I spent twenty-years in the ministry talking to people about how much God loves them, but I never really felt it in my heart until I started hanging around my sister. If you know her, you know she loves you. I’ve heard her say to the some of the biggest rascals on earth, “I don’t care where you’ve been, but I love you and care about who you are and who God wants you to be.”

I’ve read some of the greatest minds of history that have expounded on the nature of God and can say without question that I have learned more about the love of God by watching my sister than I have any other preacher, prophet, or poet. She lives the love of God.

I call her up and read her all my blogs before I post them; it’s the highlight of my day. Everyone should have as big a fan in their life as I do in my sister. I want to be to others what she is to me; one who simply makes others better by believing the good about them.
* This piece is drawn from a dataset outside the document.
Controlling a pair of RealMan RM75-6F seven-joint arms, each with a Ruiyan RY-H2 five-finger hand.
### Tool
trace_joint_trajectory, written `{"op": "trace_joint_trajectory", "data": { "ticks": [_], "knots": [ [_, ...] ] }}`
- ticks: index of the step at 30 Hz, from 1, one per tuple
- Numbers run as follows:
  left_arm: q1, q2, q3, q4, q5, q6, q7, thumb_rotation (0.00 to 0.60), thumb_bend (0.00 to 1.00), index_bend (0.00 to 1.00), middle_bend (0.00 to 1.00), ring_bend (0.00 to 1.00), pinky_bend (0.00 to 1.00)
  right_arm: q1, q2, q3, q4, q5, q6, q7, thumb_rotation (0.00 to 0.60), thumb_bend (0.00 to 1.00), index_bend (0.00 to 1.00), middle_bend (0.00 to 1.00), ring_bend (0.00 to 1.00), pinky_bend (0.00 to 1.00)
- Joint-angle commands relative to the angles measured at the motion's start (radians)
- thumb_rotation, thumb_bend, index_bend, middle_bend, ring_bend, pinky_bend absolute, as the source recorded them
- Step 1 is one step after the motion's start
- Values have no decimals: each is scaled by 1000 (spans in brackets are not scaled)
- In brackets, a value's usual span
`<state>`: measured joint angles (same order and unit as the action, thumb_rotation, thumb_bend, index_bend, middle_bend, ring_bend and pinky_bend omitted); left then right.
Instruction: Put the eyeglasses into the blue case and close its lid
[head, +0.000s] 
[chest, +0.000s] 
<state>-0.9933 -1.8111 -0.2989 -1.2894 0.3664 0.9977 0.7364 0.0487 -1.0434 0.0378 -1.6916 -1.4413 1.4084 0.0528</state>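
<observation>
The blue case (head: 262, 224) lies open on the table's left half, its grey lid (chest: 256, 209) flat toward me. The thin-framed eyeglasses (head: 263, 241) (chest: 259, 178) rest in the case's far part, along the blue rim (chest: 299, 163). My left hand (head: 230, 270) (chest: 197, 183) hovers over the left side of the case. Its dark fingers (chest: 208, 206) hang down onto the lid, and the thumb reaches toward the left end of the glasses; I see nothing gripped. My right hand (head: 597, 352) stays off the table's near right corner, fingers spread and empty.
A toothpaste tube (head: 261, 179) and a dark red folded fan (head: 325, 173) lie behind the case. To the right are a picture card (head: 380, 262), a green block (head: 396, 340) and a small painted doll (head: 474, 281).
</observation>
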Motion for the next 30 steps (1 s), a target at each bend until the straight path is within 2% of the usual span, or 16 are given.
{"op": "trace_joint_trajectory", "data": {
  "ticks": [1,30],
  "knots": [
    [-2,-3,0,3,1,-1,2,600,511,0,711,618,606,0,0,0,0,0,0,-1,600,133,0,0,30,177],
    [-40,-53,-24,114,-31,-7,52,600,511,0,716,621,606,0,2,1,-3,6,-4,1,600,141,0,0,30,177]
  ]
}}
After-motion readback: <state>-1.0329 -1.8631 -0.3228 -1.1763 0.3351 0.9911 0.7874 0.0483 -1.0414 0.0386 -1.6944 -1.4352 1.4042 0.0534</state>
And now I’m with her. She was in Wenatchee, Washington, visiting her daughter when an emergency surgery discovered she had a tumor on her colon.

I read this one to her and we both cried.

We both wept as I held her hands and prayed for her.

When I’m asked about the top three people of history that I would like to meet, Jesus is always my first answer.

As I prayed for Carmen, I realize I’ve already seen Jesus; my sister looks just like him.

The photo in this blog is of Carmen caring for a dying woman in a poor village in Nicaragua.